Goal of the exercise
Two lines below mark the span: the one containing "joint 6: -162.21" and the one containing "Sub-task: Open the". Set down both, plus every line between, exactly as they stand, and nothing else.

*** Opening of The records ***

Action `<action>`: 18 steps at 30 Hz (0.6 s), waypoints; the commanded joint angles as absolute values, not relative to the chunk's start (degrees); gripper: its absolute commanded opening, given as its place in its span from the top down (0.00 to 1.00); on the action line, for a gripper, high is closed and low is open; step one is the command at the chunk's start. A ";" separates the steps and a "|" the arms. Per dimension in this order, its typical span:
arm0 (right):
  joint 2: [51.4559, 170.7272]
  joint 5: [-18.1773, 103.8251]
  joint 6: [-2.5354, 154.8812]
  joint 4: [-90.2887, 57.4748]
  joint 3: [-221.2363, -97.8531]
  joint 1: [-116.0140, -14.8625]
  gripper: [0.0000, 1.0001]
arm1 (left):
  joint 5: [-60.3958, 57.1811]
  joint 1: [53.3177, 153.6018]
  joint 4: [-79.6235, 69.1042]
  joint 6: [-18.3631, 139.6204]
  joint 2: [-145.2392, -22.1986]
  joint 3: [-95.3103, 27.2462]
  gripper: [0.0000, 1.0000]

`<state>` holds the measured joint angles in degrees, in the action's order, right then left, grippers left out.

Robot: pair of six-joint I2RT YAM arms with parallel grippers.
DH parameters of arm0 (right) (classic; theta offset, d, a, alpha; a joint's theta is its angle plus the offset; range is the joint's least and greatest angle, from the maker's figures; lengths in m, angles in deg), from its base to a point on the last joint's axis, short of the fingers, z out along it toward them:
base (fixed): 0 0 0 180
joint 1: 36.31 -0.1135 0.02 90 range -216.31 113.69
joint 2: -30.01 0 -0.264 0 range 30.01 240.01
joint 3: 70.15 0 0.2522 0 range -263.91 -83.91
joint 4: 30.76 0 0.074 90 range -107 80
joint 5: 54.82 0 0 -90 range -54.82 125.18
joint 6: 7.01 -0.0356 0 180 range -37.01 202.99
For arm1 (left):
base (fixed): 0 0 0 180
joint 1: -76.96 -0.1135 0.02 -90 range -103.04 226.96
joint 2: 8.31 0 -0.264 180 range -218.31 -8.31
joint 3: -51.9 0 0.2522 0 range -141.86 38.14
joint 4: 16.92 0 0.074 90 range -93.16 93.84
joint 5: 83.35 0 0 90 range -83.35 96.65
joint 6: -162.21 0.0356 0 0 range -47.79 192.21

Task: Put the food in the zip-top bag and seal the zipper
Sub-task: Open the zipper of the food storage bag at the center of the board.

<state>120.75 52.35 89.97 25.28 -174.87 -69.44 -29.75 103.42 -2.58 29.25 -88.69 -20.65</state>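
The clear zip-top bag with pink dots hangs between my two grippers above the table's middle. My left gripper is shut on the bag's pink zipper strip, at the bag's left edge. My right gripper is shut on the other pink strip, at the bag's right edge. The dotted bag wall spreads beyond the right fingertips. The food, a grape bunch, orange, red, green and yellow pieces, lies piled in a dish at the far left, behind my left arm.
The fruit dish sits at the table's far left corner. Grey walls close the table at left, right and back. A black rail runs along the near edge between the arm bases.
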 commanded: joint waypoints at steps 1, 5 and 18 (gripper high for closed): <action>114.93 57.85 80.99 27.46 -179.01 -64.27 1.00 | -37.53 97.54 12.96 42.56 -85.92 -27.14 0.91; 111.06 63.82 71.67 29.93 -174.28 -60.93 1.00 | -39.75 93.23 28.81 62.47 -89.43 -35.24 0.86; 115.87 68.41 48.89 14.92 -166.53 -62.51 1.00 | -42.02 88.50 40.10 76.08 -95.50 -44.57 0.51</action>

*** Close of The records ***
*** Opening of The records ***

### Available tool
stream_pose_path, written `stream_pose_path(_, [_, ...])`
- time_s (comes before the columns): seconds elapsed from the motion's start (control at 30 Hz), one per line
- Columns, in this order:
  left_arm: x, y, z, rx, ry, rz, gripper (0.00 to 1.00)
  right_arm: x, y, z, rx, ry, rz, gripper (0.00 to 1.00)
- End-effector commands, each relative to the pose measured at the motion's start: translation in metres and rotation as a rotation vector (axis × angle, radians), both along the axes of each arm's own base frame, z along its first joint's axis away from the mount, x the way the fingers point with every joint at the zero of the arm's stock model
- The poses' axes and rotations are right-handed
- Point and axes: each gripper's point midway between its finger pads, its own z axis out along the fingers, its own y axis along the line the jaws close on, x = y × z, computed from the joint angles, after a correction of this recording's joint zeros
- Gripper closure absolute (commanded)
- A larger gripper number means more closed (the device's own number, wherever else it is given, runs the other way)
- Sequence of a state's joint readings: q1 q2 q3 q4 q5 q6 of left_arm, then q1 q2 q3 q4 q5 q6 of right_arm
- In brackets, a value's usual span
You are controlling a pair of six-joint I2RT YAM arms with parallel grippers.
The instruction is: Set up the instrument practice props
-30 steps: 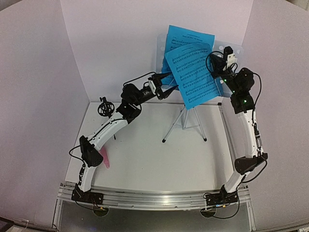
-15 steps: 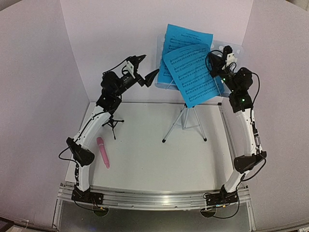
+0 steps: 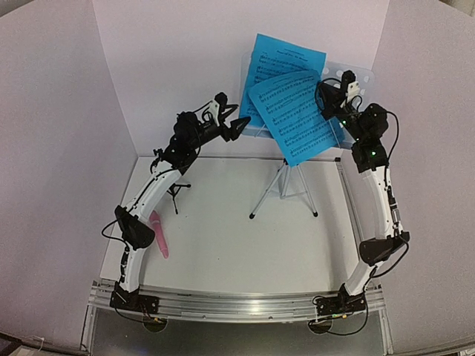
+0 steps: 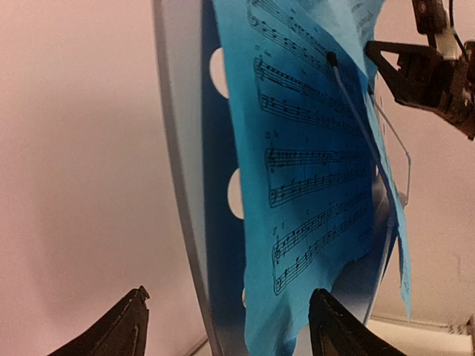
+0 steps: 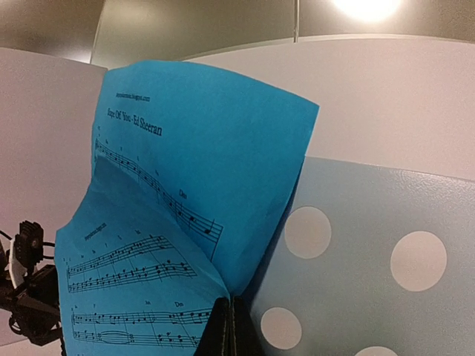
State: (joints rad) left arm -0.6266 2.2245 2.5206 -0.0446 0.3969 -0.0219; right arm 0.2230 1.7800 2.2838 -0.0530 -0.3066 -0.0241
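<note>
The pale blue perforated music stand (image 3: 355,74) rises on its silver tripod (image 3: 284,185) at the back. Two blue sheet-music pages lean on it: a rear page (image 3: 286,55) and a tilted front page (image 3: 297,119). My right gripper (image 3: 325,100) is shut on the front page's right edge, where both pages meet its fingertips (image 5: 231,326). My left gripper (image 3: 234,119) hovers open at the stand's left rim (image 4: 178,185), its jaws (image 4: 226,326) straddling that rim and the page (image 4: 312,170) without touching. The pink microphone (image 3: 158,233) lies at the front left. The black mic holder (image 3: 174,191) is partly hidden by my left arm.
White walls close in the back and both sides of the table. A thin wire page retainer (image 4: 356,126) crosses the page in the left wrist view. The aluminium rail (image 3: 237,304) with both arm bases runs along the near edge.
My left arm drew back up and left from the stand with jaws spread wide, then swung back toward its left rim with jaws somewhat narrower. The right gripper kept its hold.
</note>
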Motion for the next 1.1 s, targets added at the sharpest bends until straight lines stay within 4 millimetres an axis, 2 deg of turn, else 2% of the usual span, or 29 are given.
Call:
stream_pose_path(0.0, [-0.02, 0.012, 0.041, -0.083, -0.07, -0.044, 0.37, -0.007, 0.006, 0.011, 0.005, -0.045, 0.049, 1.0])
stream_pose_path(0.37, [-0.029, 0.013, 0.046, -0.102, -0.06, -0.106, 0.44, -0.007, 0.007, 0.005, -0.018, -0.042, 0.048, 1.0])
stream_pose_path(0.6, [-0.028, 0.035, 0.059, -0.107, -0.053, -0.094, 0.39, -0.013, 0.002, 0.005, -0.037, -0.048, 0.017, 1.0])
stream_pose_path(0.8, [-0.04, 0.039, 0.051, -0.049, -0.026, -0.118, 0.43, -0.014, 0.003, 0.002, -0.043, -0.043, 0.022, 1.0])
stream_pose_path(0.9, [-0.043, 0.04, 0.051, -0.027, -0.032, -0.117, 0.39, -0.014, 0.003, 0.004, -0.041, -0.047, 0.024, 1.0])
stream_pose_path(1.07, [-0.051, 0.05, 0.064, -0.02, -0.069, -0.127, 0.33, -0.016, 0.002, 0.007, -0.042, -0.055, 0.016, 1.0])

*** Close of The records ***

Solved exercise
joint 6: -162.21 0.0356 0 0 range -47.79 192.21

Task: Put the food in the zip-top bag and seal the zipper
Sub-task: Open the zipper of the food storage bag at the center of the board.

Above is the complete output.